## [WORK ORDER]
Return the complete listing without omission.
%%
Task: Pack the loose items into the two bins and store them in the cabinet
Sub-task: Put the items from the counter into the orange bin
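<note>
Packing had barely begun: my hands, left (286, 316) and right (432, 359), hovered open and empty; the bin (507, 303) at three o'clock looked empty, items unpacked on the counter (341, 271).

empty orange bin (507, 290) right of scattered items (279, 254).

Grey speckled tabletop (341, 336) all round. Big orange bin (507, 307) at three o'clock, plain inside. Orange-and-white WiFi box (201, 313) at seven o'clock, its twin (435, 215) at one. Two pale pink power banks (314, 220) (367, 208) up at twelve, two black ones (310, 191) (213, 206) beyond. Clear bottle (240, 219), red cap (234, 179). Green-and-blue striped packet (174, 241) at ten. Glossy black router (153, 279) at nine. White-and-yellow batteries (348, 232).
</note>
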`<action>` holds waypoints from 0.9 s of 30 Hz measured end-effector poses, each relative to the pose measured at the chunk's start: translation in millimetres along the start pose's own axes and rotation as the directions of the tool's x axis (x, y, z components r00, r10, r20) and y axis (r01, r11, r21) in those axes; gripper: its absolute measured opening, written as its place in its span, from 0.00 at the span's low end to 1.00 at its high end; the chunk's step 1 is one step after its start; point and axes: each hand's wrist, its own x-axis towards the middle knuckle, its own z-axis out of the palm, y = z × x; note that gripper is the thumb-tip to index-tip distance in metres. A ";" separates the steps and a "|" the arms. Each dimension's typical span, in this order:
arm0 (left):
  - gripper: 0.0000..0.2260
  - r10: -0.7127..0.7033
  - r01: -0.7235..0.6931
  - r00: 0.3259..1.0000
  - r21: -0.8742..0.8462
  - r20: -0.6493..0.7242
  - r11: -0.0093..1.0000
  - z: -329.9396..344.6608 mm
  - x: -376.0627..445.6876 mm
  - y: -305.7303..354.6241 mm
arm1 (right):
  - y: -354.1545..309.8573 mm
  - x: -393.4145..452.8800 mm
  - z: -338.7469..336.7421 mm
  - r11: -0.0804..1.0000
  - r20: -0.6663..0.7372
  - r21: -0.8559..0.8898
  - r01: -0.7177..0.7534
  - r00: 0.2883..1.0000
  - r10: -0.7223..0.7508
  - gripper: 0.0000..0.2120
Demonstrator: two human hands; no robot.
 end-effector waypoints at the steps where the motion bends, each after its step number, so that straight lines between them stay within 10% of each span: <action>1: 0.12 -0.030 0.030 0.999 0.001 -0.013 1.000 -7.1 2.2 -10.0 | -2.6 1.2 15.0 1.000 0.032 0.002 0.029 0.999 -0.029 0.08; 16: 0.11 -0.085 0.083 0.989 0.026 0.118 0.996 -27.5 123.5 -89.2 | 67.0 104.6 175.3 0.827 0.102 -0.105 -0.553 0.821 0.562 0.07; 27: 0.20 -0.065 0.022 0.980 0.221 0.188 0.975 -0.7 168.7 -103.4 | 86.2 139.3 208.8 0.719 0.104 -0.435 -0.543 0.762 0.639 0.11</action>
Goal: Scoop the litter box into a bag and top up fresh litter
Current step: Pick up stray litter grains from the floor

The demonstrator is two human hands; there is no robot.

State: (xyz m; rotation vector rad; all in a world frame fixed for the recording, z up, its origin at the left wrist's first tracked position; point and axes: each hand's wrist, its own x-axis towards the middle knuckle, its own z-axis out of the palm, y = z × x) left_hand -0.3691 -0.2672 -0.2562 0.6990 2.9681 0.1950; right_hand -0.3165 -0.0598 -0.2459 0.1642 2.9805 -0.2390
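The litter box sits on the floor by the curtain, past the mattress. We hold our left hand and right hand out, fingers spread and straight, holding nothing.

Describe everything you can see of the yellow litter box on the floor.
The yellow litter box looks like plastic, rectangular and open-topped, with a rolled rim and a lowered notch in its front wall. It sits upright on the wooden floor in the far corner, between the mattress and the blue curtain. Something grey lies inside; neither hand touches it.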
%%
## [TASK SOLUTION]
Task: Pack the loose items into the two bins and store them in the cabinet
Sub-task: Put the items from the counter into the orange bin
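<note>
Packing had barely begun: my hands, left (286, 316) and right (432, 359), hovered open and empty; the bin (507, 303) at three o'clock looked empty, items unpacked on the counter (341, 271).

empty orange bin (507, 290) right of scattered items (279, 254).

Grey speckled tabletop (341, 336) all round. Big orange bin (507, 307) at three o'clock, plain inside. Orange-and-white WiFi box (201, 313) at seven o'clock, its twin (435, 215) at one. Two pale pink power banks (314, 220) (367, 208) up at twelve, two black ones (310, 191) (213, 206) beyond. Clear bottle (240, 219), red cap (234, 179). Green-and-blue striped packet (174, 241) at ten. Glossy black router (153, 279) at nine. White-and-yellow batteries (348, 232).
</note>
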`<action>` holds waypoints from 0.9 s of 30 Hz measured end-effector poses, each relative to the pose measured at the chunk's start: translation in millimetres along the start pose's own axes and rotation as the directions of the tool's x axis (x, y, z components r00, r10, r20) and y axis (r01, r11, r21) in those axes; gripper: its absolute measured opening, written as its place in its span, from 0.00 at the span's low end to 1.00 at its high end; the chunk's step 1 is one step after its start; point and axes: each hand's wrist, its own x-axis towards the middle knuckle, its own z-axis out of the palm, y = z × x; note that gripper is the thumb-tip to index-tip distance in metres. A ";" separates the steps and a "|" the arms. Each dimension's typical span, in this order:
arm0 (left):
  - gripper: 0.0000..0.2260
  - r10: -0.7127..0.7033
  - r01: -0.7235..0.6931
  - r00: 0.3259..1.0000
  - r21: -0.8742..0.8462
  - r20: -0.6493..0.7242
  - r11: -0.0093..1.0000
  - z: -329.9396..344.6608 mm
  - x: -376.0627..445.6876 mm
  - y: -305.7303..354.6241 mm
arm1 (right):
  - y: -354.1545..309.8573 mm
  - x: -393.4145..452.8800 mm
  - z: -338.7469..336.7421 mm
  - r11: -0.0804..1.0000
  - r20: -0.6663..0.7372
  - r21: -0.8559..0.8898
  - r01: -0.7177..0.7534
  - r00: 0.2883..1.0000
  - r10: -0.7223..0.7508
  - gripper: 0.0000..0.2120
Demonstrator: two human hands; no robot.
 end-effector waypoints at the steps where the motion bends, each after its step number, so that straight lines between them stay within 10% of each span: <action>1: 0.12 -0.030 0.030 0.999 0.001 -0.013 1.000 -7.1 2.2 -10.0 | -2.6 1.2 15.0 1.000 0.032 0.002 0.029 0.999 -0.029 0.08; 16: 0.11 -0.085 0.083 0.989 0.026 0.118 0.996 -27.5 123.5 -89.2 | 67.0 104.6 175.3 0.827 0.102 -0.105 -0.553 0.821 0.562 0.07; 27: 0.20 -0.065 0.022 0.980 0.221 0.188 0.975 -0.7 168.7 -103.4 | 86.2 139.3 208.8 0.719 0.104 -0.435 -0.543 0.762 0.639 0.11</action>
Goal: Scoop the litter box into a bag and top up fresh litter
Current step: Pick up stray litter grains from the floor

The demonstrator is two human hands; there is no robot.

State: (xyz m; rotation vector rad; all in a world frame fixed for the recording, z up, its origin at the left wrist's first tracked position; point and axes: each hand's wrist, its own x-axis towards the middle knuckle, its own z-axis out of the palm, y = z × x) left_hand -0.3691 -0.2672 -0.2562 0.6990 2.9681 0.1950; right_hand -0.3165 -0.0598 -0.2459 0.1642 2.9805 -0.2390
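The litter box sits on the floor by the curtain, past the mattress. We hold our left hand and right hand out, fingers spread and straight, holding nothing.

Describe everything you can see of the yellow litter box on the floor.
The yellow litter box looks like plastic, rectangular and open-topped, with a rolled rim and a lowered notch in its front wall. It sits upright on the wooden floor in the far corner, between the mattress and the blue curtain. Something grey lies inside; neither hand touches it.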

This completes the requested output.